• RECORDS FOR THE EXERCISE
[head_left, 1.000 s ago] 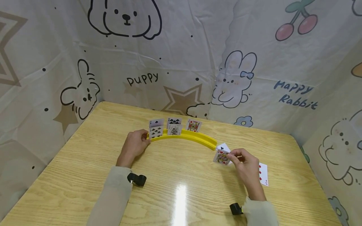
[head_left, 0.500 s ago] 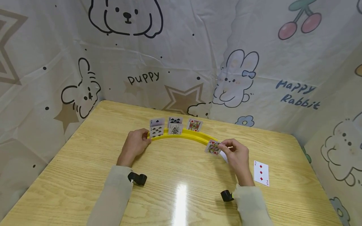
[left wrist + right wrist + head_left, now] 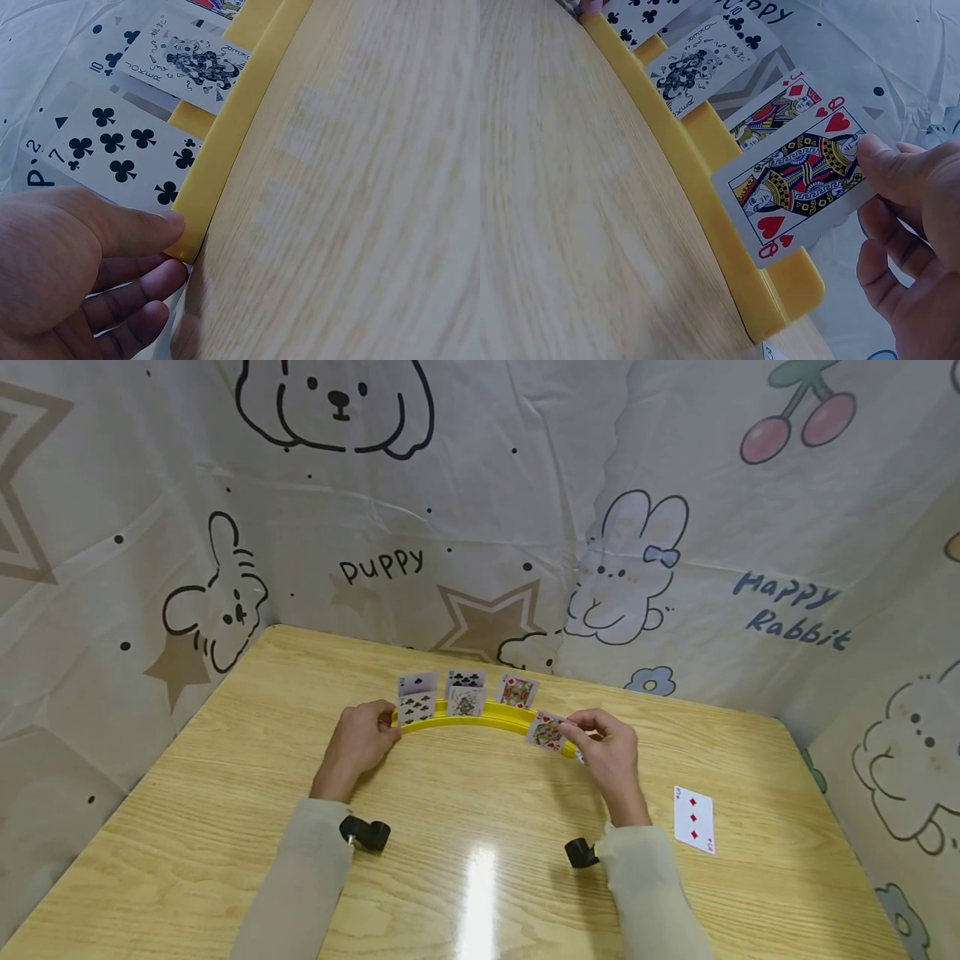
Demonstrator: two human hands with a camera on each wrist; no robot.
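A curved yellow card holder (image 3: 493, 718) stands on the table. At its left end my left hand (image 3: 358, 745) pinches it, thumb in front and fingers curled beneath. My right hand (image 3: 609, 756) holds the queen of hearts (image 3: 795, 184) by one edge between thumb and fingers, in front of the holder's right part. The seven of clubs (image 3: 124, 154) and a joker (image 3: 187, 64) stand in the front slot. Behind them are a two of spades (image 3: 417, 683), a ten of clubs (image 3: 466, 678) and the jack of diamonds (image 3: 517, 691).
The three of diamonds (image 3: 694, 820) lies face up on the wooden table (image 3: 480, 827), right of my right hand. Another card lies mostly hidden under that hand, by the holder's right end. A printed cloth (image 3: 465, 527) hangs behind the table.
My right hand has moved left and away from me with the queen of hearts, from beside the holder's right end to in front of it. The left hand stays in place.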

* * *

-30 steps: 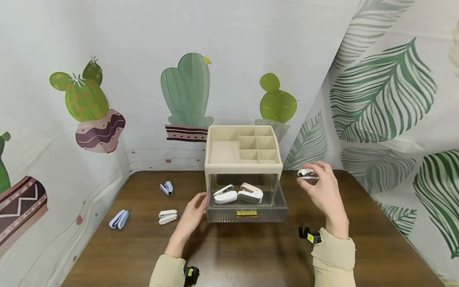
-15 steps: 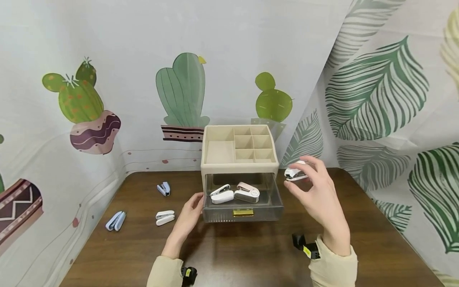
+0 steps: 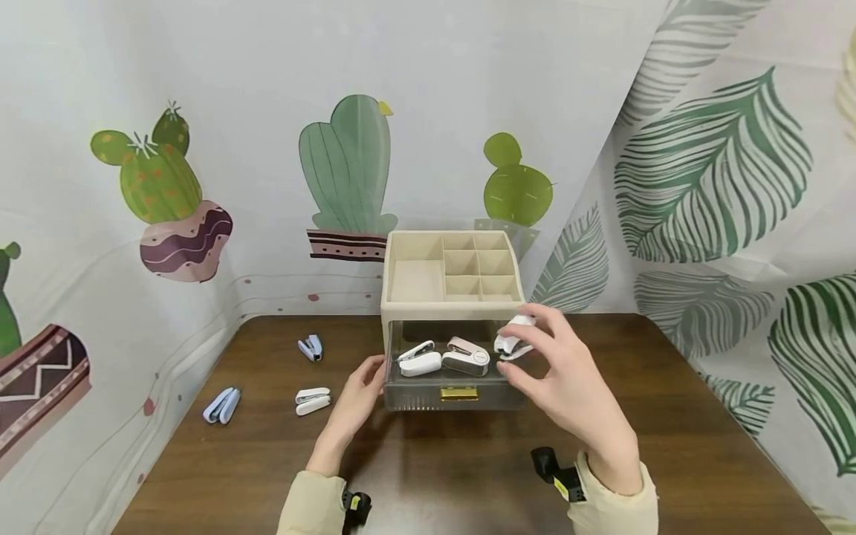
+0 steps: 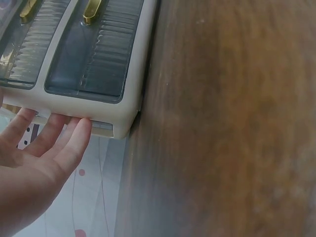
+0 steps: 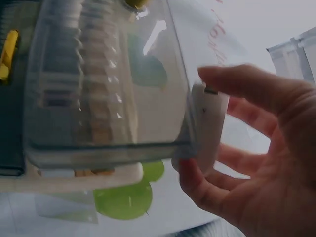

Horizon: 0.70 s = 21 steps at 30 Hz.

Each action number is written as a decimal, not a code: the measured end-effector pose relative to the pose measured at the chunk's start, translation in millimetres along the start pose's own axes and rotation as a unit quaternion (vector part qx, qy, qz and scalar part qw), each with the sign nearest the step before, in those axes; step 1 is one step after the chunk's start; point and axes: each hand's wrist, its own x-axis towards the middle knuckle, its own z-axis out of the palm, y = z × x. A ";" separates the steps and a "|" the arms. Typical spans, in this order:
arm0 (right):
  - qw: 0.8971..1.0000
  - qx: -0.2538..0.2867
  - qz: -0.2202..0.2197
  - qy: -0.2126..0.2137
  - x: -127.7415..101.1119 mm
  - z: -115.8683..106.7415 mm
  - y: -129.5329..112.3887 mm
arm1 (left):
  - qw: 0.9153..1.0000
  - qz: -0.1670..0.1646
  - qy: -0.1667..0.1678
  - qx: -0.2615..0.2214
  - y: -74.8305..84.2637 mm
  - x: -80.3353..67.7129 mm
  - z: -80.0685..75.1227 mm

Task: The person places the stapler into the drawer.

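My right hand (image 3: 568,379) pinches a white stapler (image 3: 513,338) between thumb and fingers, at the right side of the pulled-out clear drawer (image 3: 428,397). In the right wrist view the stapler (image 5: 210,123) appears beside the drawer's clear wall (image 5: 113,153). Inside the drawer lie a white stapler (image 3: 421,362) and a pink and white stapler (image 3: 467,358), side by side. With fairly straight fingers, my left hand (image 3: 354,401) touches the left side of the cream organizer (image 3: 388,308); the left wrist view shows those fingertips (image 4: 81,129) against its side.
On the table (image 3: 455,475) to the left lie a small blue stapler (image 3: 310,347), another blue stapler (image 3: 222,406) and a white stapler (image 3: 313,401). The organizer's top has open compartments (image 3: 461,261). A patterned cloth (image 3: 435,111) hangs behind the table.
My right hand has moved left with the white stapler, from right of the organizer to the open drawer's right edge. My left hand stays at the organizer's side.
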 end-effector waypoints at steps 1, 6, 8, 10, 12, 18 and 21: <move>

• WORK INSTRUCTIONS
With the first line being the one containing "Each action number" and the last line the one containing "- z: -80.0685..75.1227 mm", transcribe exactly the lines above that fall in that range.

• EXERCISE ANSWER
Each action number is written as a decimal, not a code: the measured end-effector pose relative to the pose measured at the chunk's start, translation in millimetres along the start pose's own axes and rotation as a unit quaternion (vector part qx, qy, qz and scalar part qw), each with the sign nearest the step before, in those axes; step 1 is one step after the chunk's start; point and axes: each hand's wrist, its own x-axis towards the middle knuckle, its own z-axis out of the palm, y = z × x. A ";" separates the steps and a "|" the arms. Typical spans, in this order:
arm0 (right):
  - qw: 0.8971..1.0000
  - qx: -0.2538..0.2867
  - qz: -0.2202..0.2197
  - qy: -0.2126..0.2137
  - x: -127.7415..101.1119 mm
  - z: -115.8683..106.7415 mm
  - y: -129.5329..112.3887 mm
arm1 (left):
  - qw: 0.9153..1.0000
  - qz: -0.1670..0.1646
  - qy: -0.1667..0.1678
  - qx: -0.2615..0.2214
  - y: -74.8305..84.2637 mm
  - x: -80.3353..67.7129 mm
  - z: -80.0685..75.1227 mm

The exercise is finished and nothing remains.